Yitzchak means “laughter.” In Isaac’s case, the connection with his life story is not immediately apparent. On the face of it, he’s hardly the exuberant figure his name suggests. In fact, he’s nearly invisible: though he’s the most long-lived of the three Patriarchs, the Torah hardly tells us anything about him. There’s a chapter about how his father and the akeidah, another about how his father’s servant found him a wife, and one about how his wife and son tricked him. But what does Isaac do?
We’re told that he worked the land and raised crops – the only one of the three Patriarchs to do so (Abraham and Jacob were shepherds). And there’s a detailed account of the wells he dug.
Isaac teaches us that, ultimately, the laughter of life comes – paradoxically – from self-effacing toil. If you want biographies written about you, become a warrior. If you’re looking for tranquility, become a shepherd. But if it’s joy you seek, be a farmer and a well digger. Plow and sow, breaking the heavy clods of your world to coax life and bloom from its soil.

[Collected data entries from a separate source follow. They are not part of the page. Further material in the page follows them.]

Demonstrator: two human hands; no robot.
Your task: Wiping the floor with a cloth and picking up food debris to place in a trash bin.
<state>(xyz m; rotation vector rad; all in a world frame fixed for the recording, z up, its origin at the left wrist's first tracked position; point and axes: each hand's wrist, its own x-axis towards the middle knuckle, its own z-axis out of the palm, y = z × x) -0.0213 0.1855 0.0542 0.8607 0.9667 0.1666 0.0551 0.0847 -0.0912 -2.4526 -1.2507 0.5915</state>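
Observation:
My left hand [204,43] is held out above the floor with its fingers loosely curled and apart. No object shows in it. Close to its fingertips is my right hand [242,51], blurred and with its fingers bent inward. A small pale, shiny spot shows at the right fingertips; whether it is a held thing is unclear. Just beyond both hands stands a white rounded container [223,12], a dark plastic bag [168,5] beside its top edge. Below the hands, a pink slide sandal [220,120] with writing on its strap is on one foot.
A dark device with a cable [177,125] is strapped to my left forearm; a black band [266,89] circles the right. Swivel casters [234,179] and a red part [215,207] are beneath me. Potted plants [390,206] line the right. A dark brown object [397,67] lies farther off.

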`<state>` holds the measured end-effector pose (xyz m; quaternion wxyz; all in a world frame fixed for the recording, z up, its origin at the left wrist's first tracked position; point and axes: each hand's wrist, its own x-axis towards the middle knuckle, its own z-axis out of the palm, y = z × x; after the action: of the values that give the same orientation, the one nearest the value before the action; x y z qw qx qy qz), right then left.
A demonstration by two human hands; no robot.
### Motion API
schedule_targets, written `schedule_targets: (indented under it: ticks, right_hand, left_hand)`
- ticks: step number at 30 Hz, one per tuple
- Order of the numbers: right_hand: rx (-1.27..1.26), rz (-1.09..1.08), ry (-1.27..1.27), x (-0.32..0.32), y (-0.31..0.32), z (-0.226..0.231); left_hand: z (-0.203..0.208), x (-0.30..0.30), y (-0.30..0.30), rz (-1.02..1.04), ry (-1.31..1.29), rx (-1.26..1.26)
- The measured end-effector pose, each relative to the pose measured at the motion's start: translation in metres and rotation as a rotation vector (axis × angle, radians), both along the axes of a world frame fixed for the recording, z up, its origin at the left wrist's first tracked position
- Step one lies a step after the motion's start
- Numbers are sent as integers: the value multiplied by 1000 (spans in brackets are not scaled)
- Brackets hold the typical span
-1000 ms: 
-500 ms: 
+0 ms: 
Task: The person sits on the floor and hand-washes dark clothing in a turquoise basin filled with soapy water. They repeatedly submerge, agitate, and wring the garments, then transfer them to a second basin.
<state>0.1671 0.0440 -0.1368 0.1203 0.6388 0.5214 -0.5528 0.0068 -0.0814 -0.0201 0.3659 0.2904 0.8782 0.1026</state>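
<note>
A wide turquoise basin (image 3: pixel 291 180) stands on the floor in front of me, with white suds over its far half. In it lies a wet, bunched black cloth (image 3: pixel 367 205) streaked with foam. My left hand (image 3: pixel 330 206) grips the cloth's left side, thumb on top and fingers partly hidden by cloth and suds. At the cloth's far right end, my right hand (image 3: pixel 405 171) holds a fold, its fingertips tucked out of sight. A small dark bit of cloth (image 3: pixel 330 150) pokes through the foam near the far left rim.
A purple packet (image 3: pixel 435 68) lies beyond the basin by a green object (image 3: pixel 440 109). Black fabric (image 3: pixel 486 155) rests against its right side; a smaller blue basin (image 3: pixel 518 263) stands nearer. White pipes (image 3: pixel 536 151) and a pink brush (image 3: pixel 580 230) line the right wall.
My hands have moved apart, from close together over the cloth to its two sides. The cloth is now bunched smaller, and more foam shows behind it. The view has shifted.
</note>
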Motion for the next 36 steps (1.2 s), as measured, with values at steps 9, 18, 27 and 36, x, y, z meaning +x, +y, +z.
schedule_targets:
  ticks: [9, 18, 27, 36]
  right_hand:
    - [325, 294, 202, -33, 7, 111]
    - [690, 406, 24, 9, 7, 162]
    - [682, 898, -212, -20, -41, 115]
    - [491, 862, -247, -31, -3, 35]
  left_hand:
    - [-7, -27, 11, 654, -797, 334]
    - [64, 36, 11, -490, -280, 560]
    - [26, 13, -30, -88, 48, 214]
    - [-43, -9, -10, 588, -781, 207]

Tranquility is great, but it’s not a reason to live. Joy comes from conquest: from the dragon-slaying campaigns of youth, but ultimately from the self-conquest that is life’s fiercest and most silent battle. Know any quiet, unassuming folks, silent laborers at life’s toil, frothing with joy within? These are the Isaacs of the world.
What about women? With women it’s the same story – only it doesn’t take them so long to figure it out. Women are natural laughers.